• [WHAT THE EXERCISE ASKS]:
When you reproduce the entries below, keep each one exact and drop any pictures.

=-=-=

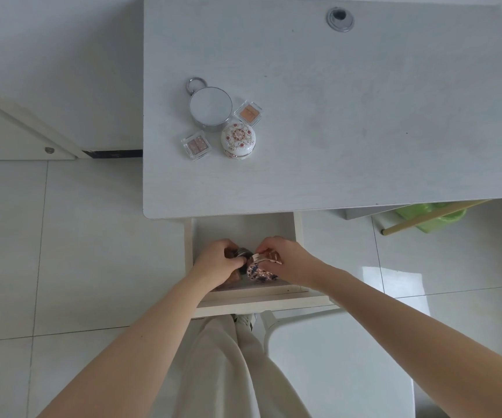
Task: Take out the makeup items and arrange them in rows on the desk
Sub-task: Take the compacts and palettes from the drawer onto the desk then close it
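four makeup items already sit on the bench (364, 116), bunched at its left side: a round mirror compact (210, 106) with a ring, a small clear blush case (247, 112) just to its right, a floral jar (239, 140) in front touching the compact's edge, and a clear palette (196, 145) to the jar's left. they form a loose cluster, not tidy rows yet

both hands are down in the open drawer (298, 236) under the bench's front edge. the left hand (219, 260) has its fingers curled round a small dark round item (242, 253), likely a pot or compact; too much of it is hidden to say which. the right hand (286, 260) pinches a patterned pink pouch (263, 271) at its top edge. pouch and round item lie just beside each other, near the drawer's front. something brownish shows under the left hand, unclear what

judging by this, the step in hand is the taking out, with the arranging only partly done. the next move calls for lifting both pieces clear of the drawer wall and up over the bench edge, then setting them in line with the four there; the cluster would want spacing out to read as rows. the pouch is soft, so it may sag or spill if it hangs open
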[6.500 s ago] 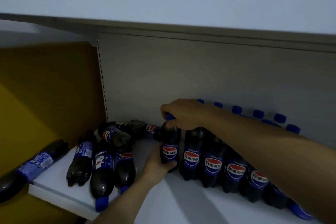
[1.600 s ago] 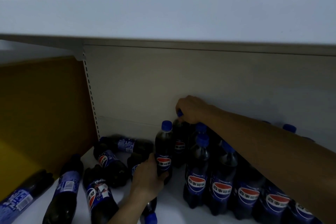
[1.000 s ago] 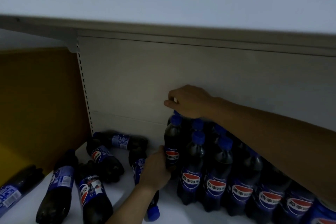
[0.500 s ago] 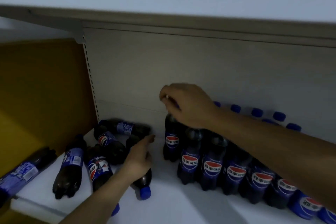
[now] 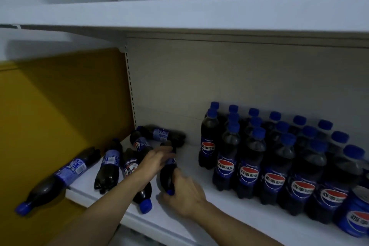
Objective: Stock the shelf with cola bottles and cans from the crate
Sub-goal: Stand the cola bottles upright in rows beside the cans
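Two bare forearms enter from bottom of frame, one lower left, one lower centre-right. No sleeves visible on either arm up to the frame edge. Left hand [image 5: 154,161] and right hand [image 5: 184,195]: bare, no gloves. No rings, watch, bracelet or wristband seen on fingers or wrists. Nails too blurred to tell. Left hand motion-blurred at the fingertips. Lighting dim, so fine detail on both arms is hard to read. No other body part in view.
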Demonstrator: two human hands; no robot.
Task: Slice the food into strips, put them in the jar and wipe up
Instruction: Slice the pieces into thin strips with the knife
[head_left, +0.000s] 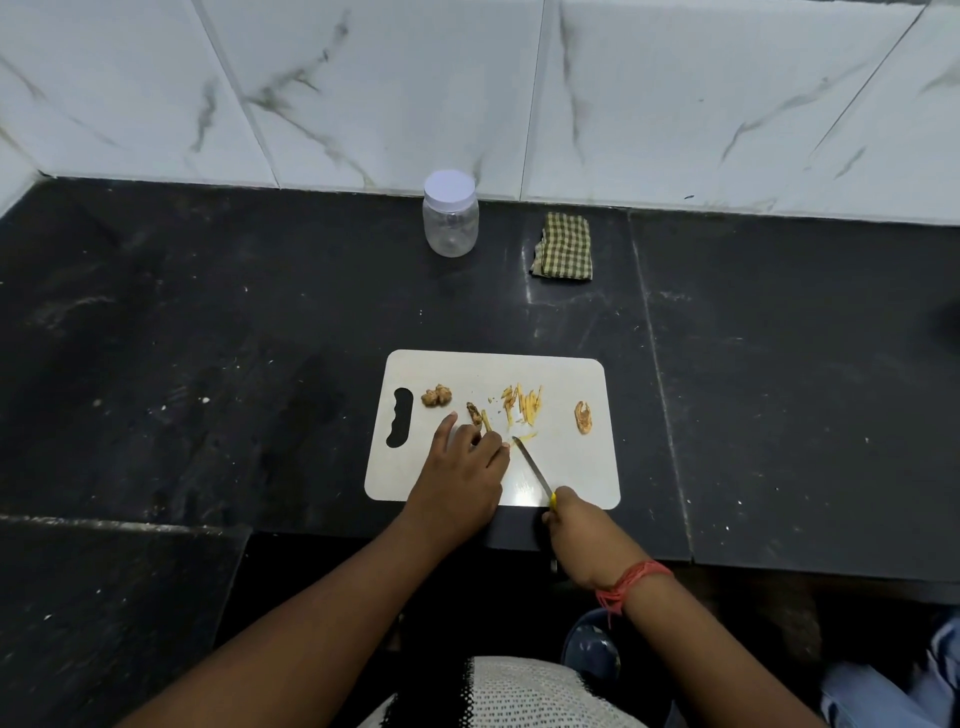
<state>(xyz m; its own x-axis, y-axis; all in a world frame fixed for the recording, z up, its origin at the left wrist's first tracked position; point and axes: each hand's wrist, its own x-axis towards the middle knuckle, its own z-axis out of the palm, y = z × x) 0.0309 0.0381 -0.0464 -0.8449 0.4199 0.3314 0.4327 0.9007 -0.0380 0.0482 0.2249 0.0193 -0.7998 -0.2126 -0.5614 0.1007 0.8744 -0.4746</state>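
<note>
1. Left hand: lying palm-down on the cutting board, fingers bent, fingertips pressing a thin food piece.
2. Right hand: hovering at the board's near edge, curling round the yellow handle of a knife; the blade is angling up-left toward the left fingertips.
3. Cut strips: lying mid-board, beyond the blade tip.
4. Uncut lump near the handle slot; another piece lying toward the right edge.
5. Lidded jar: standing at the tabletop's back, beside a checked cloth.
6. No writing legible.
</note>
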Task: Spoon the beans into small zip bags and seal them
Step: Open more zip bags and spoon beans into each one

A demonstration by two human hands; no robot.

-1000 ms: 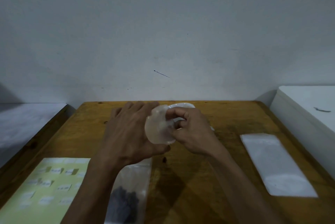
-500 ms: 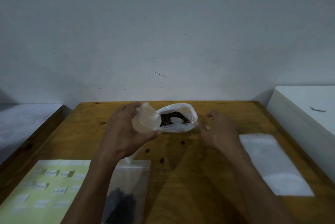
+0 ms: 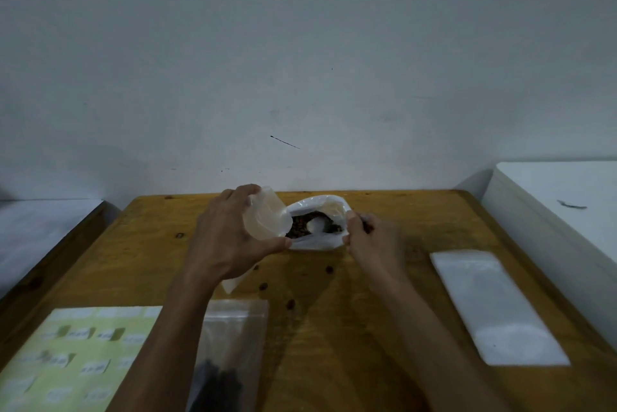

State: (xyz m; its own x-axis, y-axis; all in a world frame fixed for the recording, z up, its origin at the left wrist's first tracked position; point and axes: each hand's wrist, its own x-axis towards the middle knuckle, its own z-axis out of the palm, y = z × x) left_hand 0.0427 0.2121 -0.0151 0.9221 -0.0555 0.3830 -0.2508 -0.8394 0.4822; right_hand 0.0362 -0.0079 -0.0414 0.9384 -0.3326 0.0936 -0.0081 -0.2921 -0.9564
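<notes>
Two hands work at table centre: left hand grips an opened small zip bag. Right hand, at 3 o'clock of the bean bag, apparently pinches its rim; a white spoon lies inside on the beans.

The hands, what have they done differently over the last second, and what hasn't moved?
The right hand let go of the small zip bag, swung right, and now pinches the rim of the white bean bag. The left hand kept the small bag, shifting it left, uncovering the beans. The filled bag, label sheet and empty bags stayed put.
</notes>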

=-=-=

• [TASK ANSWER]:
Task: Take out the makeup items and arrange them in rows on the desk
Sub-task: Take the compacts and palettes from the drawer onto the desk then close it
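four makeup items already sit on the bench (364, 116), bunched at its left side: a round mirror compact (210, 106) with a ring, a small clear blush case (247, 112) just to its right, a floral jar (239, 140) in front touching the compact's edge, and a clear palette (196, 145) to the jar's left. they form a loose cluster, not tidy rows yet

both hands are down in the open drawer (298, 236) under the bench's front edge. the left hand (219, 260) has its fingers curled round a small dark round item (242, 253), likely a pot or compact; too much of it is hidden to say which. the right hand (286, 260) pinches a patterned pink pouch (263, 271) at its top edge. pouch and round item lie just beside each other, near the drawer's front. something brownish shows under the left hand, unclear what

judging by this, the step in hand is the taking out, with the arranging only partly done. the next move calls for lifting both pieces clear of the drawer wall and up over the bench edge, then setting them in line with the four there; the cluster would want spacing out to read as rows. the pouch is soft, so it may sag or spill if it hangs open
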[6.500 s ago] 
[1.600 s ago] 
[1.000 s ago] 
[0.500 s ago] 
[now] 
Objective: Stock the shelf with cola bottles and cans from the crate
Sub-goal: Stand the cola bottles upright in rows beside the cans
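Two bare forearms enter from bottom of frame, one lower left, one lower centre-right. No sleeves visible on either arm up to the frame edge. Left hand [image 5: 154,161] and right hand [image 5: 184,195]: bare, no gloves. No rings, watch, bracelet or wristband seen on fingers or wrists. Nails too blurred to tell. Left hand motion-blurred at the fingertips. Lighting dim, so fine detail on both arms is hard to read. No other body part in view.
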Demonstrator: two human hands; no robot.
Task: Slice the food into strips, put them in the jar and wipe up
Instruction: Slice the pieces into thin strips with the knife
[head_left, +0.000s] 
<state>(xyz m; its own x-axis, y-axis; all in a world frame fixed for the recording, z up, its origin at the left wrist's first tracked position; point and axes: each hand's wrist, its own x-axis towards the middle knuckle, its own z-axis out of the palm, y = z × x) 0.0309 0.0381 -0.0464 -0.8449 0.4199 0.3314 0.4327 0.9007 -0.0380 0.0482 0.2249 0.0193 -0.7998 -0.2126 -0.5614 0.1007 0.8744 -0.4746</state>
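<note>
1. Left hand: lying palm-down on the cutting board, fingers bent, fingertips pressing a thin food piece.
2. Right hand: hovering at the board's near edge, curling round the yellow handle of a knife; the blade is angling up-left toward the left fingertips.
3. Cut strips: lying mid-board, beyond the blade tip.
4. Uncut lump near the handle slot; another piece lying toward the right edge.
5. Lidded jar: standing at the tabletop's back, beside a checked cloth.
6. No writing legible.
</note>
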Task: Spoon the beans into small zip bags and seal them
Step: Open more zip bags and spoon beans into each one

A demonstration by two human hands; no robot.

-1000 ms: 
-500 ms: 
+0 ms: 

State: (xyz m; its own x-axis, y-axis; all in a world frame fixed for the recording, z up, its origin at the left wrist's first tracked position; point and axes: each hand's wrist, its own x-axis towards the middle knuckle, its own z-axis out of the palm, y = z × x) left_hand 0.0427 0.2121 -0.0151 0.9221 -0.0555 0.3830 -0.2508 -0.8394 0.4822; right_hand 0.0362 -0.0079 -0.0414 0.9384 -0.3326 0.0936 -0.0081 -0.2921 -0.9564
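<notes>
Two hands work at table centre: left hand grips an opened small zip bag. Right hand, at 3 o'clock of the bean bag, apparently pinches its rim; a white spoon lies inside on the beans.

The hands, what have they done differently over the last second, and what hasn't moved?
The right hand let go of the small zip bag, swung right, and now pinches the rim of the white bean bag. The left hand kept the small bag, shifting it left, uncovering the beans. The filled bag, label sheet and empty bags stayed put.
</notes>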

There is nothing further to add to the answer.